## [TASK BRIEF]
An exact copy of all the data is the required output.

## [DATA]
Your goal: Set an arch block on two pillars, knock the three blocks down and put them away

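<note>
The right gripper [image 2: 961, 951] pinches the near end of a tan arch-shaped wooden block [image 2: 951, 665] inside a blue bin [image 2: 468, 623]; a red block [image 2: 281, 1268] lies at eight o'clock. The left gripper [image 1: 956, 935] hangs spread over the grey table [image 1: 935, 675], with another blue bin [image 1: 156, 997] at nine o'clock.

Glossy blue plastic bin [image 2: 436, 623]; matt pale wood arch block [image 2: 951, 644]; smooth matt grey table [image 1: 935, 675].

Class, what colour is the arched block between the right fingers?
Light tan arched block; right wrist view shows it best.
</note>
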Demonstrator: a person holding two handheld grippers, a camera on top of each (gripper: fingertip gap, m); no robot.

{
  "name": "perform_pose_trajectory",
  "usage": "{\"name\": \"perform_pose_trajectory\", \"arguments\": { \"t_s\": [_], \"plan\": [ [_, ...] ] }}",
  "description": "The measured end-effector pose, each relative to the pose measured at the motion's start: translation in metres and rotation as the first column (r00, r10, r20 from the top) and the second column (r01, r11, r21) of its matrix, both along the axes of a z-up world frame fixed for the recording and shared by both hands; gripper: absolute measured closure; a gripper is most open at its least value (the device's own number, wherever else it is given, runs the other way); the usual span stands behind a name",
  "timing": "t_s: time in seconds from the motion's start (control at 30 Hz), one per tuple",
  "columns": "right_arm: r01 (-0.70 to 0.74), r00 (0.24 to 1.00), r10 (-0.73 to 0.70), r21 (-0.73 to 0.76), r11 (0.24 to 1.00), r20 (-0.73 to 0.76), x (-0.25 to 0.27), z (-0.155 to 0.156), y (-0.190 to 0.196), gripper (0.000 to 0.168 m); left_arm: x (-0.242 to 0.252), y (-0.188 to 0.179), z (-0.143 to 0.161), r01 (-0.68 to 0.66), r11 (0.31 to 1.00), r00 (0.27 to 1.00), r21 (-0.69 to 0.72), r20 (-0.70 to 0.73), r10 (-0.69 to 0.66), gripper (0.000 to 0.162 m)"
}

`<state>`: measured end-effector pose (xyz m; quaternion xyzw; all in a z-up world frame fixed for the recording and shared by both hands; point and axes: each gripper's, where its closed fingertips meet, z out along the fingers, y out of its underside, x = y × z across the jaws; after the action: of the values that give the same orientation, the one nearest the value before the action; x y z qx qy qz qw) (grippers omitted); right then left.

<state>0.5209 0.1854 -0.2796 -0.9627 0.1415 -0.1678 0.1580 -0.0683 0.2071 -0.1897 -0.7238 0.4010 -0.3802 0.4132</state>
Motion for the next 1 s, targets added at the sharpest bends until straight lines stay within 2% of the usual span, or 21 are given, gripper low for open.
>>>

## [RESPONSE AREA]
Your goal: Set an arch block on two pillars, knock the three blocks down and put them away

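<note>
The right gripper [image 2: 961, 951] pinches the near end of a tan arch-shaped wooden block [image 2: 951, 665] inside a blue bin [image 2: 468, 623]; a red block [image 2: 281, 1268] lies at eight o'clock. The left gripper [image 1: 956, 935] hangs spread over the grey table [image 1: 935, 675], with another blue bin [image 1: 156, 997] at nine o'clock.

Glossy blue plastic bin [image 2: 436, 623]; matt pale wood arch block [image 2: 951, 644]; smooth matt grey table [image 1: 935, 675].

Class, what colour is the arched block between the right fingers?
Light tan arched block; right wrist view shows it best.
</note>
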Demonstrator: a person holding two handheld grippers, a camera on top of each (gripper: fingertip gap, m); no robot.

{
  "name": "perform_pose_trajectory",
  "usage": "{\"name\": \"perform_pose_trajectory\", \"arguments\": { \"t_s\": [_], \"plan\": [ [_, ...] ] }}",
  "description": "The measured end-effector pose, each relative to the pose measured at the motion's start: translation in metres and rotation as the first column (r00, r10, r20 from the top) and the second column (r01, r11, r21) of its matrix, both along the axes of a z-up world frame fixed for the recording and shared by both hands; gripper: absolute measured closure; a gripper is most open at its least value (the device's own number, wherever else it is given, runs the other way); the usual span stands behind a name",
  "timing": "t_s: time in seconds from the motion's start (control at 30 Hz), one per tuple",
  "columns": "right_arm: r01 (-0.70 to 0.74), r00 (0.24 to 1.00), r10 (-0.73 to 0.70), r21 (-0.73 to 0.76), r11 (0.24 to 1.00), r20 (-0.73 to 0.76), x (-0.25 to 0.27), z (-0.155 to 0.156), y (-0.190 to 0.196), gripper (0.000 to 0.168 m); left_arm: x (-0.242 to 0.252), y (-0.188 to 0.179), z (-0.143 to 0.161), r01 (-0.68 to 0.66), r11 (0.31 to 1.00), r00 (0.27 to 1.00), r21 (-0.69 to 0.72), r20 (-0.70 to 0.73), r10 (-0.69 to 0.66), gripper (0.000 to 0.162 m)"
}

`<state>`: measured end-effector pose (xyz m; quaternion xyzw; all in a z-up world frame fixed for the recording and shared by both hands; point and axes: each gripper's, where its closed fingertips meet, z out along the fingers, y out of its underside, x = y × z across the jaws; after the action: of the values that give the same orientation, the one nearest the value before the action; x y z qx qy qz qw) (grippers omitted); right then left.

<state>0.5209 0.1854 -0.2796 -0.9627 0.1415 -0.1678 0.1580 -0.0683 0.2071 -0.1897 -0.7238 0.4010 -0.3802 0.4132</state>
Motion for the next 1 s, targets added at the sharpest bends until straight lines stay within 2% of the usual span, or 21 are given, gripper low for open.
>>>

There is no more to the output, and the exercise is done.